With the line containing "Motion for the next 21" as the start and the line containing "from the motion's" as the end, transcribe that span of the entries below exactly, including both.

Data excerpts
......

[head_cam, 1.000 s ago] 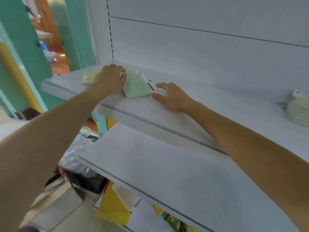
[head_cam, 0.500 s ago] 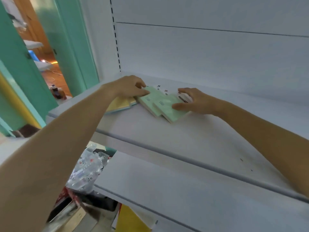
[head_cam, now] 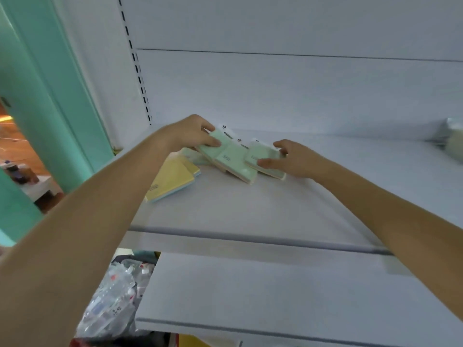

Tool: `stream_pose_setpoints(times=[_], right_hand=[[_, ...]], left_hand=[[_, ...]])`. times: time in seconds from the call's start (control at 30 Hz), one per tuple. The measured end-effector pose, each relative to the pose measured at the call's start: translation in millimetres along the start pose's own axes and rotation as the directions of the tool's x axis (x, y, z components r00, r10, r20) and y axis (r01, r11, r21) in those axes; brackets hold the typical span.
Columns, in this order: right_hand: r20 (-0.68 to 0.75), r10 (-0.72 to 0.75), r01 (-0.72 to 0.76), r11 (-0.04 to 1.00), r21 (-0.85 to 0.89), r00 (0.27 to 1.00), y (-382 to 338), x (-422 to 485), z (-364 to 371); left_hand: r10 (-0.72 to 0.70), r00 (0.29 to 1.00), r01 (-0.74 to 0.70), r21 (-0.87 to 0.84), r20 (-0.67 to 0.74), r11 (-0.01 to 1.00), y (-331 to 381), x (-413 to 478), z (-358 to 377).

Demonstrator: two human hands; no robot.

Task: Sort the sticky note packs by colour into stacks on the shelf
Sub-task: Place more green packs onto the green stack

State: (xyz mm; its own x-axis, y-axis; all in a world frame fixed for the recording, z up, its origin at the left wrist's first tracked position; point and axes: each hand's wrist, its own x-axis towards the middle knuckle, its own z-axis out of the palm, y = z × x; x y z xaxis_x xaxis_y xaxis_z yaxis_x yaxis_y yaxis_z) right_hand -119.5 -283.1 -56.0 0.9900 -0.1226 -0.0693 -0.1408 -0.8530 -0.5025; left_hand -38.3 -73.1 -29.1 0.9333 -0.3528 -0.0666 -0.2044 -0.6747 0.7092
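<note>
In the head view we see a white metal shelf [head_cam: 250,209]. The left hand [head_cam: 190,132] pinches one square pale-green sticky note pack [head_cam: 206,149] between thumb and fingers. At its 3 o'clock, the right hand [head_cam: 295,159] clamps a second green pack [head_cam: 261,152]. The flat yellow sticky note packs [head_cam: 170,181] lie at 8 o'clock.

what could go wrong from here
The left hand grips the left green pack, the right hand the right green pack; the middle green pack overlaps both, so lifting either may drag it. The left forearm passes over the yellow packs near the shelf end and might knock them off.
</note>
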Motion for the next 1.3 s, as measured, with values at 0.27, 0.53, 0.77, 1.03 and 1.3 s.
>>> stream_pose_setpoints(times=[0.27, 0.53, 0.77, 1.03, 1.3], right_hand=[[-0.049, 0.092, -0.094, 0.995, -0.041, 0.995, 0, -7, 0], [-0.282, -0.048, 0.114, 0.968, 0.224, 0.958, -4, -23, 10], [-0.365, 0.110, 0.014, 0.947, 0.322, 0.924, 46, -53, -12], [-0.549, 0.197, -0.085, 0.971, 0.223, 0.813, 144, -139, -72], [-0.595, 0.368, -0.108, 0.898, 0.425, 0.714, 275, -239, -148]], left_hand=[[0.006, 0.940, -0.115, -0.300, -0.341, 0.947, -4, 1, -20], [0.047, 0.921, -0.214, -0.403, -0.386, 0.890, -2, 1, -3], [0.064, 0.942, -0.211, -0.435, -0.328, 0.875, 35, 12, 36], [0.235, 0.941, -0.320, -0.416, -0.244, 0.851, 137, 6, 134], [0.352, 0.912, -0.409, -0.502, -0.210, 0.762, 270, -22, 284]])
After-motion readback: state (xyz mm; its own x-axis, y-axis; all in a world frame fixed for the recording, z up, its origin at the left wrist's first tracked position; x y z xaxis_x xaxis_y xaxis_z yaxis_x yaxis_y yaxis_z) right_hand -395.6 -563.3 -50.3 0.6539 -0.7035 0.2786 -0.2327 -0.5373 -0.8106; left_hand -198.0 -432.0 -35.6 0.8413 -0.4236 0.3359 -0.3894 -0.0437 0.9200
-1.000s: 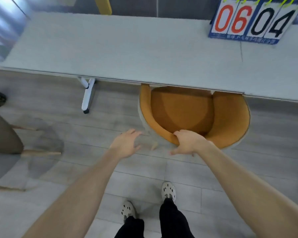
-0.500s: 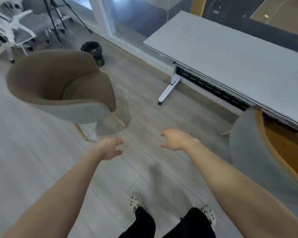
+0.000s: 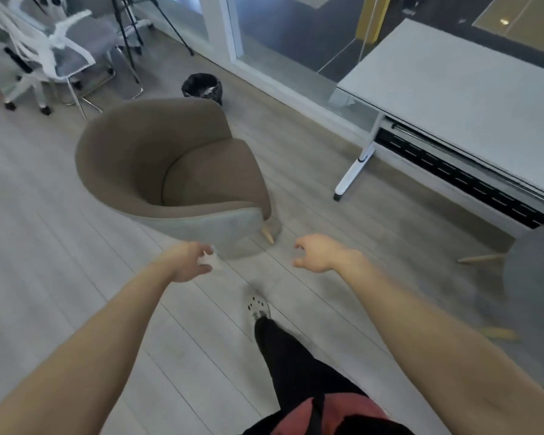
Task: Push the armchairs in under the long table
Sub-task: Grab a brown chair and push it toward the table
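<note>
Reaching for the brown armchair, not yet pushed in.

The brown armchair [image 3: 170, 171] stood out on the floor, well apart from the long table [image 3: 471, 98], its seat opening turned toward the table; it looked like a rounded tub shape, brown upholstery inside, a grey outer shell and pale wooden legs. A second, grey-backed armchair [image 3: 534, 277] sat at the right edge close against the table, judged already in place, so the brown one was left to do. The left hand [image 3: 190, 262] was just beside the chair's back rim, fingers loosely curled and holding nothing; the right hand [image 3: 319, 252] hovered apart from it, fingers half-spread and empty. A black bin [image 3: 203, 86] and a white office chair [image 3: 44, 48] stood beyond.
</note>
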`<state>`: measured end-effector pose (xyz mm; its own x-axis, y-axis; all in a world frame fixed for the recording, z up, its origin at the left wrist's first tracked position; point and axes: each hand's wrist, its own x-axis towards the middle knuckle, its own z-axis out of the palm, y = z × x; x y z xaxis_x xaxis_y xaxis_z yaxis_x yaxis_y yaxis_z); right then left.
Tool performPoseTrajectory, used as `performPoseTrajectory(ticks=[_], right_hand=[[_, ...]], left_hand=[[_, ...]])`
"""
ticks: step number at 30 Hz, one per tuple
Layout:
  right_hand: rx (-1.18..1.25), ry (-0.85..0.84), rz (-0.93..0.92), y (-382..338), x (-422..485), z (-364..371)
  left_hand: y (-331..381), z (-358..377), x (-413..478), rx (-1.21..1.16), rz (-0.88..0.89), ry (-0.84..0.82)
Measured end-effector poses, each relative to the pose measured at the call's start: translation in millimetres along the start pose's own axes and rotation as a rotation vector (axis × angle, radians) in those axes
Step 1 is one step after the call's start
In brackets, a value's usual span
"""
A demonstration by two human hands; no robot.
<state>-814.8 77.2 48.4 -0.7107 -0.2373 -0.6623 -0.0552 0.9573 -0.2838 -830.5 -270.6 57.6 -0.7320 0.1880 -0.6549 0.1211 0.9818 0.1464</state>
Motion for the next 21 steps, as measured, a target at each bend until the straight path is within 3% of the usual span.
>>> performPoseTrajectory(ticks=[11,21], right_hand=[[0.180,0.056,0.133,-99.5,161.2,-82.5],[0.314,0.123,0.428,-184.7,221.0,-92.9]], left_hand=[[-137.9,-173.7,124.1,0.129,0.178,0.033],[-213.6,-252.5,257.1,0.502,0.489,-0.080]])
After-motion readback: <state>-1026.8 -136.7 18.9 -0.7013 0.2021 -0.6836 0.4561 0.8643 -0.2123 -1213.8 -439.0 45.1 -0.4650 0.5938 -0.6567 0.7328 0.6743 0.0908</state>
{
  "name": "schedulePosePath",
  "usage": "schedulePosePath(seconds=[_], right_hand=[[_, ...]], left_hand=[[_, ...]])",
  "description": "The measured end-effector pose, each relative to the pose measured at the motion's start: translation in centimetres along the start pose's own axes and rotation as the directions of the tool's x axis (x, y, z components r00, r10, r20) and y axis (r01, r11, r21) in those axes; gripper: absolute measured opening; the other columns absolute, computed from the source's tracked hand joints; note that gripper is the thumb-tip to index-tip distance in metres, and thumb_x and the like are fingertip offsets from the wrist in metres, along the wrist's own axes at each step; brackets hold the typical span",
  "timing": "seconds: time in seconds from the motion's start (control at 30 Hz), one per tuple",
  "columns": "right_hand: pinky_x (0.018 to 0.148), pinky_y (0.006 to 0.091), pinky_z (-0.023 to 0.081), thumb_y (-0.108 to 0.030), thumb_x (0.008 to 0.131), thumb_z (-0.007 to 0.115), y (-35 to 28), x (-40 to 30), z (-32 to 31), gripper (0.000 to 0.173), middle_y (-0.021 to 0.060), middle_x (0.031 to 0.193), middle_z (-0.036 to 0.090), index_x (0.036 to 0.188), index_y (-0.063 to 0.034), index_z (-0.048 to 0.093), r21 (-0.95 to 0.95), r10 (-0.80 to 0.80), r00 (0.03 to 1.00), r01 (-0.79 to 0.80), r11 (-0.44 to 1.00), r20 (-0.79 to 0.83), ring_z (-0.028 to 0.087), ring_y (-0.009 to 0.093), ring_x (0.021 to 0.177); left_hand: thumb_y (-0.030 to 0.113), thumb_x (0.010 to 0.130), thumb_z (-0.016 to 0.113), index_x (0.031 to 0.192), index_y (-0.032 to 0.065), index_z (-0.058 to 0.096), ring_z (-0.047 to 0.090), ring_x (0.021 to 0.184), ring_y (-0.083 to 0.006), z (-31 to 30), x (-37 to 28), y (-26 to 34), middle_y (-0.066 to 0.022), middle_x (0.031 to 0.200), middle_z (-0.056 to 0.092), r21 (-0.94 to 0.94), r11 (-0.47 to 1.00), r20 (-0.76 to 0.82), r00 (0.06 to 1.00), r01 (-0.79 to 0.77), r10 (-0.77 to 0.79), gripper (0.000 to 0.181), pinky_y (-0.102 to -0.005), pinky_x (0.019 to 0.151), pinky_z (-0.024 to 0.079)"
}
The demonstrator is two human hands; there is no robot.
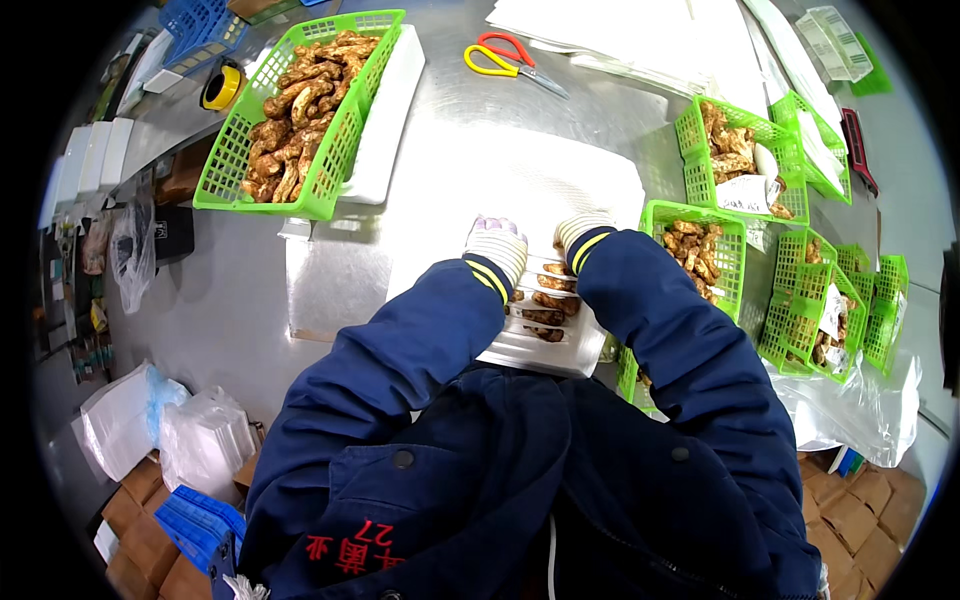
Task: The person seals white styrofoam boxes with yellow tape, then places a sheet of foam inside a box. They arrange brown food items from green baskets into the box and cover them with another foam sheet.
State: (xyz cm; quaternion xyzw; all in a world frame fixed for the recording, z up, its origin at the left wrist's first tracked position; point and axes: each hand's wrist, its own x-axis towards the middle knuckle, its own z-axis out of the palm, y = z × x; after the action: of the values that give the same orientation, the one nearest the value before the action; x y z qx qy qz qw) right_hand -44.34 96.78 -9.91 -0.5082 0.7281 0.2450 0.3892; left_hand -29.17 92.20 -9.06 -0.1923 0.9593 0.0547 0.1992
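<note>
My left hand (497,246), in a striped knit glove with pale purple on the fingers, is curled at the left side of a white slotted foam tray (517,346). Across from it, my gloved right hand (586,225) rests at the tray's right side. A bit of brown mushroom shows beside its fingers, but its grip is hidden. Several brown-and-cream mushrooms, which look like matsutake (556,301), lie crosswise in the tray between white dividers. Beyond both hands spreads a white padded sheet (555,169). My sleeves cover part of the tray.
A green plastic basket (345,161) heaped with mushrooms (304,112) leans over a white foam box (390,120) at upper left. Red-and-yellow-handled scissors (514,64) lie on the metal table (442,105). Smaller green baskets (694,210), several with handwritten slips, stand right. White sheets (630,37) are stacked at the back.
</note>
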Motion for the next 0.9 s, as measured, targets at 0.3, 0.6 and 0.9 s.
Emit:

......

Answer below
Motion for the next 21 steps, as measured, a target at each bend until the straight path is within 3% of the usual span.
>>> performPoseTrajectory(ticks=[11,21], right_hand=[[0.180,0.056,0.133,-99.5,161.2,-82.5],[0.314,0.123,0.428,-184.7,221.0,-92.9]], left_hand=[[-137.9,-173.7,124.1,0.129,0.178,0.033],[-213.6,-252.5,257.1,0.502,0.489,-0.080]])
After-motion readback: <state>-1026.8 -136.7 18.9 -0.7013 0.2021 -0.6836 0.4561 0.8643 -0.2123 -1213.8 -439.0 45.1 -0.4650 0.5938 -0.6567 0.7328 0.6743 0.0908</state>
{
  "name": "schedulePosePath",
  "usage": "schedulePosePath(seconds=[_], right_hand=[[_, ...]], left_hand=[[_, ...]])",
  "description": "The measured end-effector pose, each relative to the pose measured at the motion's start: translation in centimetres along the start pose's own axes and rotation as the directions of the tool's x axis (x, y, z components r00, r10, r20) and y axis (r01, r11, r21) in those axes; gripper: absolute measured opening; the other columns absolute, computed from the source's tracked hand joints; note that gripper is the thumb-tip to index-tip distance in metres, and thumb_x and the like are fingertip offsets from the wrist in metres, along the wrist's own axes at each step; brackets hold the typical span",
  "timing": "seconds: time in seconds from the motion's start (control at 30 Hz), one per tuple",

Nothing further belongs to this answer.